A long-distance correspondence reflecting on the infravoice of a blue whale and other so-called “silent” subjects.
An experiment in listening to frequencies beyond human sensorial range, Silent Whale Letters is a long-distance correspondence intimately attuned to the infravoice of a blue whale, a document held silent in the sound archive, and other so-called "silent" subjects.
As part of an ongoing collaboration between Ella Finer and Vibeke Mascini the letters consider how the silent document shifts the logic of the archive, figuring listening as a practice of preservation.
As the letters attune to the ocean loud with communications across time and space, the authors write about the movement of matter, of energies, wavelengths, currents and how the ocean preserves as it disperses what it carries. How does working with what we cannot see, or even hear within range, shift the parameters of attention? How does the energetic archival space of the ocean agitate and disrupt claims to knowledge, history, and power?
Moving through three years of call and response the book unfolds through “a joint meditation on the transformative potential of a note, a voice, carried from saltwater into the archive” (Rebecca Giggs).
They chart a process that is equally conceptual and intimate, theoretical and deeply personal, moving through discussions of (amniotic) undercurrents, call-and-response mechanisms, energetic wavelengths, oceanic and archival memory, mysterious scales, and the watery acoustic commons.
You know when you’re sitting around with your two best friends talking about yourselves and each other and friendship and love and the lives we’ve lived and the art we’ve loved and you go to yourself damn I really need to start reading again so you pick up the book one of them sold you on a month or two ago because she brought it up again and after they go to bed (and you waste too much time dopamine looping on instagram) you put on an ambient album that surprises you and pick up the book and don’t want to put it down because it makes you see the value in handing chunks of yourself to another person to do as they please with so that you are a network spread throughout the people you love and not just some singular inert being and it too makes you feel that being loved is being told “you will love this piece of art” and coming back with “you could not have been more correct” but your eyelids grow heavy and then when you wake up the next morning you pick the book back up while she works on her laptop and finish it and then go for a walk together and talk about how wonderful it all was, how wonderful it all is?

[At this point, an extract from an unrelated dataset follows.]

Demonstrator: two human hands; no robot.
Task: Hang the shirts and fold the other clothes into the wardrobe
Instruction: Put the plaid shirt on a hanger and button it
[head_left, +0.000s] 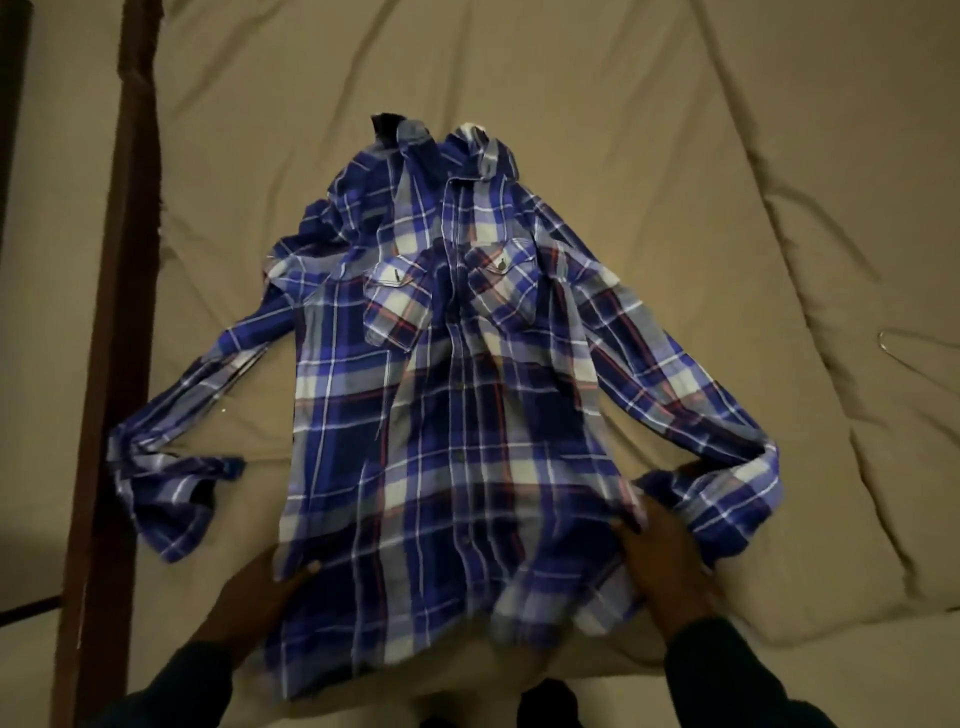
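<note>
Head view: your left hand (249, 597) and right hand (660, 561) grip shirt (447, 395) hem; collar points away; hanger (904, 353) lies nearer your right.

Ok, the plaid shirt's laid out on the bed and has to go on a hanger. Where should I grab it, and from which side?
Probably at the shoulders just below the collar, reaching over from the near edge. The plaid shirt lies front-up, collar at the far end, while the left hand and right hand hold only its near hem. A wire hanger lies to the right on the bed.
</note>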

Finer and Mascini extrapolate from the only 'silent' recording in the British museum (a sub-human-hearing whalesong) intertwinings of musicality, communication, environmentalism, aquaticness. What do we do with an archive object that doesn't announce itself to humans?
Thought-provoking, if a little pretentious (in the classic sense) here and there.
I put this down and picked it back up as part of a Christmas gift (now belated) that I’m writing to my cousin who lives across the country, and i would suggest no better way to read this! Using it as a letter made me meditate and think on the page right alongside the writers, who write beautifully and soulfully. My one note is that this is not a plot book and is sometimes very wandering and if you’re not down to wander with it you will get lost. (That and the second addendum at the end of the book, not Kate Briggs’, was completely unnecessary and wayy too heady for me) But overall, I loved the space this book gave me and look forward to bringing in my cousin!
Second epistolary book of the year and the first non-fiction one. Having worked on a collective letter writing project for the past eight months, I found the parts of the book that were the writers' musings on letters and correspondence very interesting. Not knowing a lot about sound, some of the bits concerned with frequencies and soundscapes went over my head.
Letters - as a concept - continue to remain fascinating and so full of potential.
It felt like such a nice respite to pick up a book that isn't strictly scholarly but has all of the ideas and discussion of scholarly texts. The letters have a wave quality to them, easy to get immersed and then lost in.
this book is art. the concept of silent whale letters and silent whale thoughts is art. this is probably one of my favorite books i’ve read in a long time.